Model optimization is one of the toughest challenges in implementing machine learning solutions. Finding appropriate hyperparameters is crucial for models. However, setting these hyperparameters to achieve good results takes time and effort. There are often general rules of thumb or heuristics for configuring hyperparameters. A better technique is to search various values for a model’s hyperparameters and choose a subset that achieves the best performance on a given dataset. This approach is called hyperparameter tuning or hyperparameter optimization. In contrast to model parameters, the ML engineer sets hyperparameters before training. The weights in a NN are model parameters learned during training, and the number of trees in a random forest is a hyperparameter. They are the configuration settings to be adjusted so that the model can resolve a machine-learning problem optimally. Some of the hyperparameter optimization techniques which were used during experimentation are:

Random Search optimization

Random Search (RS) is a family of numerical optimization techniques that do not need the gradient of the problem to be optimized. RS can be employed on procedures that are not differentiable or continuous. Such optimization approaches are derivative-free, black-box, or direct-search methods. RS belongs to the areas of Global Optimization and Stochastic Optimization. It is a direct search approach as it does not need derivatives to explore a continuous domain. This approach relates to minor improvement strategies, such as Adaptive Random Search and Directed Random Search.

Bayesian optimization

Bayesian optimization (BO) is a well-known technique for hyperparameter optimization of classifiers. A hyperparameter is an internal parameter of a classification algorithm, like an ensemble classifier’s learning rate or an SVM model’s box constraint. These settings can enormously impact a classifier’s performance, but optimizing them is generally challenging or time-consuming. Typically, optimizing hyperparameters means trying to minimize a classifier’s cross-validation loss. BO locates a point that minimizes the objective function. Suppose we have a function $f:\mathscr {Y} \rightarrow \mathbb {R}$ that we wish to minimize on some domain $Y \subseteq \mathscr {Y}$ . That is, we wish to find

$$\begin{aligned} y^*=\underset{y \in Y}{\arg \min }\ f(y) \end{aligned}$$

(6)

This problem is generally known as global optimization. The function can be stochastic or deterministic, meaning it can return different results when evaluated at the same point. An revolution in BO is the acquisition procedure, which the technique employs to choose the successive points to assess. The acquisition procedure can stabilize sampling at positions with low-modeled objective functions and explore areas that still need to be modeled well. The Optimization function internally retains a Gaussian process (GP) that uses the objective procedure estimations to train the model. The GP equation is given as under:

$$\begin{aligned} p(f)=\mathscr {G} \mathscr {P}(f ; \mu , K) \end{aligned}$$

(7)

Given observations $\mathscr {D}=(\textbf{Y}, \textbf{f})$ we can condition our distribution on $\mathscr {D}$ as usual:

$$\begin{aligned} p(f \mid \mathscr {D})=\mathscr {G} \mathscr {P}\left( f ; \mu _{f \mid \mathscr {D}}, K_{f \mid \mathscr {D}}\right) \end{aligned}$$

(8)

How do we pick where to observe the function next for a given set of observations? A strategy in BO is to devise an acquisition function a(y). It is a cost-effective estimate calculated at a particular point, based on the anticipated benefit of evaluating f at y in the minimization problem. The optimization of the acquisition function is used to determine the location of the next observation. In essence, we have substituted the original optimization problem with another optimization problem, but one that operates on a much cheaper function a(y).

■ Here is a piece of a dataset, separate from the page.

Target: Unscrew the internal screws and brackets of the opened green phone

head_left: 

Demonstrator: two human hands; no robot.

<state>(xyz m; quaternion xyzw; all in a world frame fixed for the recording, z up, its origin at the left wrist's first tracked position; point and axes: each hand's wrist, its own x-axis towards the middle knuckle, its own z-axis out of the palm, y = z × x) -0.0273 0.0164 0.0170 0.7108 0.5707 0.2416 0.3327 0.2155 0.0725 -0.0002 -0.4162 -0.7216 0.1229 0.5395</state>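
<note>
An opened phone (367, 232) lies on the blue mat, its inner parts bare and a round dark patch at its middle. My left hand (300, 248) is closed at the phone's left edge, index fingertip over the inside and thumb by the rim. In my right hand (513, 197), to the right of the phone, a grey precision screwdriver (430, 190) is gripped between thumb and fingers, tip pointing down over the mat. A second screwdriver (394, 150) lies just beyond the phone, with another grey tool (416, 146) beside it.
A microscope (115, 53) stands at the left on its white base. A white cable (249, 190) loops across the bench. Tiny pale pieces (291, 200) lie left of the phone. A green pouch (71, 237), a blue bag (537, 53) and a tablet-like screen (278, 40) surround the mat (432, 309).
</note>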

Machine learning classifiers

In this section, we outline the various machine learning classifiers utilized in our study, including Support Vector Machine (SVM), Ensemble model (EM), and Neural Networks (NN) for training the proposed model.

SVM

SVM performs multi-class classification tasks by drawing a hyperplane to maximize the margin among classes. The classifier also tries to minimize the error³⁵, and it provides different advantages like a sufficient generalization to the new instances, the absence of local minimums, and a representation that relies on a few features³⁶. Given a training set of input vectors $\textbf{x}_{i} \in R^{d}$, $i=\{1,\ldots ,N_{t}\}$ for d dimensional input space and outputs $y_{i} \in \{1,-1\}$. Where equation 9 shows the SVM’s hyperplane:

$$\begin{aligned} y_{i}&= sign(\textbf{w} \cdot \textbf{xy}^T_{i} + b) \end{aligned}$$

(9)

In the above equation, $\textbf{x}$ describes the input vector, and $\textbf{w}$ is for a constant vector of an SVM hyperplane. While the training input vector $\textbf{x}_{i}$ illustrates the attributes and sign() is a signum function with ±1 output. The goal is to minimize Equation 10.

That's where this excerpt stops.